Nossa foto de hoje mostra a mesma região do post do dia 17 , 49 anos depois da corrida que fazia parte da 1ª Exposição Automobilística do Rio de Janeiro, o fotógrafo de 1925 estava a apenas um quarteirão para a direção da Av. Rio Branco que o nosso e as diferenças são impressionantes.
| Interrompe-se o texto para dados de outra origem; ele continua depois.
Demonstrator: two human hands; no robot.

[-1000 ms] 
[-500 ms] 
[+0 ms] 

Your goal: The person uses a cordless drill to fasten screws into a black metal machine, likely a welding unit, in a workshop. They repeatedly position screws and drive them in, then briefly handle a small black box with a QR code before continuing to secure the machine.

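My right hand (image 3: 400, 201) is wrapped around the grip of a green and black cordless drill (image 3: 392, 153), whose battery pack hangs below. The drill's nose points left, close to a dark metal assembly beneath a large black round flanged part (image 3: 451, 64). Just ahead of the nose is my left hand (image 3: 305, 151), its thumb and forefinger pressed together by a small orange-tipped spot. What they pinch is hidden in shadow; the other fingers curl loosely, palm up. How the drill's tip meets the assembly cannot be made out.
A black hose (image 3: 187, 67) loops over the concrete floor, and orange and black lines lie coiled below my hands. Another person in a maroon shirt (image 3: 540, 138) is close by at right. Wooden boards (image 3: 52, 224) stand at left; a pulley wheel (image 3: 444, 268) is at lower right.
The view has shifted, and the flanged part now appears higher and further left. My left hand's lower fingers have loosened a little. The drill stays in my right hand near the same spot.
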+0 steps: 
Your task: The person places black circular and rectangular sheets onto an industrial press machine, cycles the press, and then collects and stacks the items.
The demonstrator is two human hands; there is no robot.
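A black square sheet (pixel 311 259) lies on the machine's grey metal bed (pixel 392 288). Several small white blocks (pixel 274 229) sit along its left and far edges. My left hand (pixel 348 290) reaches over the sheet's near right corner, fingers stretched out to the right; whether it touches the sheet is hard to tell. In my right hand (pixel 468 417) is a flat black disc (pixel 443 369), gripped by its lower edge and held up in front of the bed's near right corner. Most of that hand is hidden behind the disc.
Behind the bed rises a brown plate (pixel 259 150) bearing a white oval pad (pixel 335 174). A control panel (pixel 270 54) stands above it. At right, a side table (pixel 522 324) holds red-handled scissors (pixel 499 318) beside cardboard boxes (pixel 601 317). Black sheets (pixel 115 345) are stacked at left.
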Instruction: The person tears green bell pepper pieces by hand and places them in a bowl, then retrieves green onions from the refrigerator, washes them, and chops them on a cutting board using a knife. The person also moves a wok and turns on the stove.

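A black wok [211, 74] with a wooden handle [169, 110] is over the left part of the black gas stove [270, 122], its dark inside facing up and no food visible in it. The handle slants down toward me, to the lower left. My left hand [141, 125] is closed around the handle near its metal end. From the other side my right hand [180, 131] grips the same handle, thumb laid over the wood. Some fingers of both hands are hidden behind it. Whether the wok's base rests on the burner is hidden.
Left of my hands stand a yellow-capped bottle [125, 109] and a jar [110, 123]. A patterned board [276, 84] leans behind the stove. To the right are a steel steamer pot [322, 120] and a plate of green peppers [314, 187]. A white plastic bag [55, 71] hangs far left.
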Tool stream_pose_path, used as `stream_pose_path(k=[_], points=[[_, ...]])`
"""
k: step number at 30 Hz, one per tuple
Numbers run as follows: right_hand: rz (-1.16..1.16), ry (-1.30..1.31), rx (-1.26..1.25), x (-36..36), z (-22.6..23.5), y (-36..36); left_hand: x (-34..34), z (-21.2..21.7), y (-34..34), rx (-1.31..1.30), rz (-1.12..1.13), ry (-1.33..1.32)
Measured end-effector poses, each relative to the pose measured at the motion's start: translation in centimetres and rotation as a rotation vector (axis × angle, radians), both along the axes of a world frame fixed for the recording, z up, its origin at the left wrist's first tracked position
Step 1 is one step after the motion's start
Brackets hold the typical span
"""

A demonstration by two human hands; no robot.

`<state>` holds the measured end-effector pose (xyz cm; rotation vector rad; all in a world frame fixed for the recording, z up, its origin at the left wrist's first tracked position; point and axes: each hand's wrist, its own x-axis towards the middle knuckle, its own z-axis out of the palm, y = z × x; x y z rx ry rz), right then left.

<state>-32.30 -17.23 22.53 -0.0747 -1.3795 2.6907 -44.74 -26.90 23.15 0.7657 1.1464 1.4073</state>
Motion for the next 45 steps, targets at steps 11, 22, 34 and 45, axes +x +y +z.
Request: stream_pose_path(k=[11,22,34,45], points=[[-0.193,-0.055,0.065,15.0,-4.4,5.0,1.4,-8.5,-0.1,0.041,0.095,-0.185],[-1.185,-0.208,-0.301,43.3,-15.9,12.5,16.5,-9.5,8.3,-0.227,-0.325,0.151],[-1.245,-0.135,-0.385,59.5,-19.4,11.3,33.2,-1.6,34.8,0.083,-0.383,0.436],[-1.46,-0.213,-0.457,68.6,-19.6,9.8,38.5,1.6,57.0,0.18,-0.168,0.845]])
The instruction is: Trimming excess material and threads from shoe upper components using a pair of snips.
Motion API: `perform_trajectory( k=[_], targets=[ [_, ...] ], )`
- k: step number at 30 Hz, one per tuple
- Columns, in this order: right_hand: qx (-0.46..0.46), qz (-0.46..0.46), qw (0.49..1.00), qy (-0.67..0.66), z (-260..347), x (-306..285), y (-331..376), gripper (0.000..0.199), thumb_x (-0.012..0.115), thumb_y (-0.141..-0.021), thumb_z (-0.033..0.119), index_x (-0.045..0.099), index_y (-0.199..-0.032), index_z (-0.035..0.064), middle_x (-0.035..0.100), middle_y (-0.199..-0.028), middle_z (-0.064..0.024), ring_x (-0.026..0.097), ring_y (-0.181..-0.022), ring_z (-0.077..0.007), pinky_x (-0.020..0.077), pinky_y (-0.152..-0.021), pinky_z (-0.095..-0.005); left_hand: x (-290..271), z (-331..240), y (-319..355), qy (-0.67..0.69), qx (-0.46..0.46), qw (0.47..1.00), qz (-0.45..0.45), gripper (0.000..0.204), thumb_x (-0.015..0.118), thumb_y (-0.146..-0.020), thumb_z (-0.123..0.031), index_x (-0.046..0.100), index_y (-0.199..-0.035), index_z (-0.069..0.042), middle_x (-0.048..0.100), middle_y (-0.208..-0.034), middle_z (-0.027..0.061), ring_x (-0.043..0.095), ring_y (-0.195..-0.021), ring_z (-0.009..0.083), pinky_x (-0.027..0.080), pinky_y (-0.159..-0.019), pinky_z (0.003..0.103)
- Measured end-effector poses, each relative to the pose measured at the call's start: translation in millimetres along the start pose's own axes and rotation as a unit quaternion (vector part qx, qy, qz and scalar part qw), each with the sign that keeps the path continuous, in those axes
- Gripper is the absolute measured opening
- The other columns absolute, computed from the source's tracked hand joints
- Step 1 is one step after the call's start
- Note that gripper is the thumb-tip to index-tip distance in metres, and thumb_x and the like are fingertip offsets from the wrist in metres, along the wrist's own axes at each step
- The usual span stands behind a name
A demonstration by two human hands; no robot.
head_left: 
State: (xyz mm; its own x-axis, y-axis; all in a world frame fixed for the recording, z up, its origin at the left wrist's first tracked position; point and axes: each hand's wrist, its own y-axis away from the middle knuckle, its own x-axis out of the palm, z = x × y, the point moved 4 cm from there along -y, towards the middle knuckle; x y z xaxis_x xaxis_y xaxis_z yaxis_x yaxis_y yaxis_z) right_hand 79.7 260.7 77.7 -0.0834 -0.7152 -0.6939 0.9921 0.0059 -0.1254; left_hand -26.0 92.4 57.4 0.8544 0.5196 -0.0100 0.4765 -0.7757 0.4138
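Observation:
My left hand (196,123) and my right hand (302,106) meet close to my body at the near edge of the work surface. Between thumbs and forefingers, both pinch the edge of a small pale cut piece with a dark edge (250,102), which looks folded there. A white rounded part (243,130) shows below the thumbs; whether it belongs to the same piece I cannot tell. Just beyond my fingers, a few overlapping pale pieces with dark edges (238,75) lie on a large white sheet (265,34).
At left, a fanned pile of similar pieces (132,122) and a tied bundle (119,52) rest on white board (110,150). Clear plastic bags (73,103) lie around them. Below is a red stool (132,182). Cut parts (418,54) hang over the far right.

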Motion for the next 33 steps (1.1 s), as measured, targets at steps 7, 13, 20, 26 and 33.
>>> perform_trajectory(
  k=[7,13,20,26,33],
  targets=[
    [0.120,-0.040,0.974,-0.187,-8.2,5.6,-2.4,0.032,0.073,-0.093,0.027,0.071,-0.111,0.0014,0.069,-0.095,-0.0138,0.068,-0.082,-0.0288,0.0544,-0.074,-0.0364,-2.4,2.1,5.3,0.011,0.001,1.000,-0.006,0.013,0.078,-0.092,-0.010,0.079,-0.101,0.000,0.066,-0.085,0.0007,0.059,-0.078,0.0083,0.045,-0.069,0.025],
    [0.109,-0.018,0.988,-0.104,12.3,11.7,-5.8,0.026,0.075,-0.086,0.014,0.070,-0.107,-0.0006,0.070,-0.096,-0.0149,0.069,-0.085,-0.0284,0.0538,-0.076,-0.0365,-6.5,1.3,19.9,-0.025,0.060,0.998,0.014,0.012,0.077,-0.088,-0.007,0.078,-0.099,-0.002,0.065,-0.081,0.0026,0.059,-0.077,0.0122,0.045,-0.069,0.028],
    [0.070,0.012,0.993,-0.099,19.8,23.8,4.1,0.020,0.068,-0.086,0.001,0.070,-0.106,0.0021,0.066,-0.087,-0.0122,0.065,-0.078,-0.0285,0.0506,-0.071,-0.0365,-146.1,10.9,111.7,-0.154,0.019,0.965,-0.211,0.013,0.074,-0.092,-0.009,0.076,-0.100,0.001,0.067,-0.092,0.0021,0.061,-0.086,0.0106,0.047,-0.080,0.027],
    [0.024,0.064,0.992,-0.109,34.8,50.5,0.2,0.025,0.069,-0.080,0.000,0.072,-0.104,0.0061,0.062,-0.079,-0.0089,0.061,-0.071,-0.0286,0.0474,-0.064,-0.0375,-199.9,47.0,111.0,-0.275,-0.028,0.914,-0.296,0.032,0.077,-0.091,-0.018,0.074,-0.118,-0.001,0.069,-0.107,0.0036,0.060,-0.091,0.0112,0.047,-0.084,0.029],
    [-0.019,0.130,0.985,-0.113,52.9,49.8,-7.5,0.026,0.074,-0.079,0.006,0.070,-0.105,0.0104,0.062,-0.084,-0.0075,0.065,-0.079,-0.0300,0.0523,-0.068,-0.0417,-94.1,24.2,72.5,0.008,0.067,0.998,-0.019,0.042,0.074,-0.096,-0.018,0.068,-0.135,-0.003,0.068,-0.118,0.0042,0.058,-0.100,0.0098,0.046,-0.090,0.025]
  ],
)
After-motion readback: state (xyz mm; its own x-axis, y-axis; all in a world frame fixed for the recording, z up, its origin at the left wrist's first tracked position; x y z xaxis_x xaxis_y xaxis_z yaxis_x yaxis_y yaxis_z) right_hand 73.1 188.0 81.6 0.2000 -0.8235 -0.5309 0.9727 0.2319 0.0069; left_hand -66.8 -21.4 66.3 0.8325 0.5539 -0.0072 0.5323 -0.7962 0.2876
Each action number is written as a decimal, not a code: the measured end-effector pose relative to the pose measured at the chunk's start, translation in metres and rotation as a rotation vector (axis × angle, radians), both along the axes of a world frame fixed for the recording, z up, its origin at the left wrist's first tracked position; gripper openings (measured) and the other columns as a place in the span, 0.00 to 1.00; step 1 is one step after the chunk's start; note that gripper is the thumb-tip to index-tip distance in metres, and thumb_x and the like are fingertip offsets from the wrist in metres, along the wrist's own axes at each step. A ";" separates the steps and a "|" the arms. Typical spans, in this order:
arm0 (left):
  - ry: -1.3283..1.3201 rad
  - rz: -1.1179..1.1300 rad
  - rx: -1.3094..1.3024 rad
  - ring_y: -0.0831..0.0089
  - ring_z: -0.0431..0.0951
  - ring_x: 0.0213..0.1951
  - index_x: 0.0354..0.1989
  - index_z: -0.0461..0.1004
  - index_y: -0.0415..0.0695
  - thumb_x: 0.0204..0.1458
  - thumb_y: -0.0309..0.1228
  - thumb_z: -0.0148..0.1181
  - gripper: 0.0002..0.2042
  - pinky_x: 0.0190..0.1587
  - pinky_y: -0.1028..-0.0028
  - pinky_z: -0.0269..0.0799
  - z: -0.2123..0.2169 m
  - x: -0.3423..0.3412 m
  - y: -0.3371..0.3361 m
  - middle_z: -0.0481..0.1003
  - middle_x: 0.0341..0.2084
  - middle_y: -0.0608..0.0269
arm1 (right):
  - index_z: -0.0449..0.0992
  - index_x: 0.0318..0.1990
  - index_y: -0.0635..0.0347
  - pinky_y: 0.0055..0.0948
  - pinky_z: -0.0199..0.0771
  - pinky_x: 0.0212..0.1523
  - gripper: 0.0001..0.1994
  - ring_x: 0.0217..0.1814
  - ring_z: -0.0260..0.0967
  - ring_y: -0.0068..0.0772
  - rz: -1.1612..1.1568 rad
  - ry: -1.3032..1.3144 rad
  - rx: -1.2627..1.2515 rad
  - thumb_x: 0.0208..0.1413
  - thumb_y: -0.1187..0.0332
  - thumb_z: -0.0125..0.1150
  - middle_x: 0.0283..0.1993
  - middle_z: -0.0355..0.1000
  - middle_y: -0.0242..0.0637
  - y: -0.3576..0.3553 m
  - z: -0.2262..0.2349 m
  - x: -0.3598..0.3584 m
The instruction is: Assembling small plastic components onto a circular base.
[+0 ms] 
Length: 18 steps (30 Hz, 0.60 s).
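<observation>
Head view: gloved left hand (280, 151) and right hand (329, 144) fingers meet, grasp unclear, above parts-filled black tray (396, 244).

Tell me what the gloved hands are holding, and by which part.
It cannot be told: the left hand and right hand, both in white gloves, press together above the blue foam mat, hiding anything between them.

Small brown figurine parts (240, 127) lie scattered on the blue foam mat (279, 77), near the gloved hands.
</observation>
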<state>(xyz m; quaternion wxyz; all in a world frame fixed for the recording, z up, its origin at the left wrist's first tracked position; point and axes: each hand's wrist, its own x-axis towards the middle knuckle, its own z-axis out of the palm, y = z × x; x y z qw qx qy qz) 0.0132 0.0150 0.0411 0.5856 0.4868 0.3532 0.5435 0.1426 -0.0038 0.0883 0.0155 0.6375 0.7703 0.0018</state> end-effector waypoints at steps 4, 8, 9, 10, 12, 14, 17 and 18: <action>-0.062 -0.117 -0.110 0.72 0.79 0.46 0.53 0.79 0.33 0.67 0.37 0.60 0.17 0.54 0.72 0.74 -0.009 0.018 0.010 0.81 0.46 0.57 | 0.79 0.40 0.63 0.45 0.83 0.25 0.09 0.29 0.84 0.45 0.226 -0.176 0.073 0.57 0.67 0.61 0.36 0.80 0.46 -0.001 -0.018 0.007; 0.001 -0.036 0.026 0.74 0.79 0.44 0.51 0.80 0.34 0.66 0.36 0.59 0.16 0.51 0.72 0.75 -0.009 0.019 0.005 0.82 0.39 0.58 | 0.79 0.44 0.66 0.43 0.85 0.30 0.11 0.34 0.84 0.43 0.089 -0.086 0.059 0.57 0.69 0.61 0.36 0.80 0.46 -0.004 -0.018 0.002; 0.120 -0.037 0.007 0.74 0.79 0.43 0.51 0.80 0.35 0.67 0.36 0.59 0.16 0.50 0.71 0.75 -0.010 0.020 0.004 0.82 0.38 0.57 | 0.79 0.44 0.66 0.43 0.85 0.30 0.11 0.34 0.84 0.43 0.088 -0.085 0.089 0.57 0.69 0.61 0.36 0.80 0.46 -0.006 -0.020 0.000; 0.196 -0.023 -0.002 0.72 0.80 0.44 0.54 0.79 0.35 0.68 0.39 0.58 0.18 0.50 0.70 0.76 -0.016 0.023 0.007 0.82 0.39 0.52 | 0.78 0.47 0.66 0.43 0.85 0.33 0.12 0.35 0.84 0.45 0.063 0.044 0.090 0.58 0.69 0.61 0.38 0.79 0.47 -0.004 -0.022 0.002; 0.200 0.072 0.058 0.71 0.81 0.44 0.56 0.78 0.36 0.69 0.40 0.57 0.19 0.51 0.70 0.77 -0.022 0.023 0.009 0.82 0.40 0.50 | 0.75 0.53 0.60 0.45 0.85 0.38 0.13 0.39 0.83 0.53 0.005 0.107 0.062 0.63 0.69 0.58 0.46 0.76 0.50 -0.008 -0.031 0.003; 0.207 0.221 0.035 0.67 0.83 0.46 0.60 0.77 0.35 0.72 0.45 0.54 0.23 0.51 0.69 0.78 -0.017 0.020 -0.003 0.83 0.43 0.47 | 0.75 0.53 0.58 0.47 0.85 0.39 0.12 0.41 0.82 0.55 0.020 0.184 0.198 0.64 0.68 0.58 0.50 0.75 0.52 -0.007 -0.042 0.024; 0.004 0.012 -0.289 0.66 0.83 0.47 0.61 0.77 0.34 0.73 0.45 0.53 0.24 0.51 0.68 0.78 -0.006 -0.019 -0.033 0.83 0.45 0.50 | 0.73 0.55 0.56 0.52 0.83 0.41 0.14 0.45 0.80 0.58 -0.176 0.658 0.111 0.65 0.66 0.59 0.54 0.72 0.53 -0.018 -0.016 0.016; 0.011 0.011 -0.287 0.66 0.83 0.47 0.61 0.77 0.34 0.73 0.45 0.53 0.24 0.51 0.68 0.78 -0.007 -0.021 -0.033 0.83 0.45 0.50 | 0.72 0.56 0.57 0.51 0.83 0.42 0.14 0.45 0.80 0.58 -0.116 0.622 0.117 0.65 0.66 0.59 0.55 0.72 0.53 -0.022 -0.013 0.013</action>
Da poeirenta área descampada nada mais sobra, vemos um bairro já implantado, arborizado, edificado e com toda a infra-estrutura instalada, não temos também mais o horizonte livre, pois com os aterros da Ponta do Calabouço do final dos anos 20, modificados no início dos anos 40 temos bloqueando o horizonte o prédio do terminal terrestre do Aeroporto Santos Dumont.

O  edificado faz parte da segunda leva de um conjunto  clássico em art-déco da cidade por sua hegemonia arquitetônica, embora os que vemos na imagem foram construídos em datas levemente posteriores aos prédios do quarterião que está atrás de nós, já no início dos anos 40, e alguns já flertam com o modernismo, embora respeitem drasticamente as diretrizes do Plano Agache, inclusive face a via de serviços interna do quarteirão.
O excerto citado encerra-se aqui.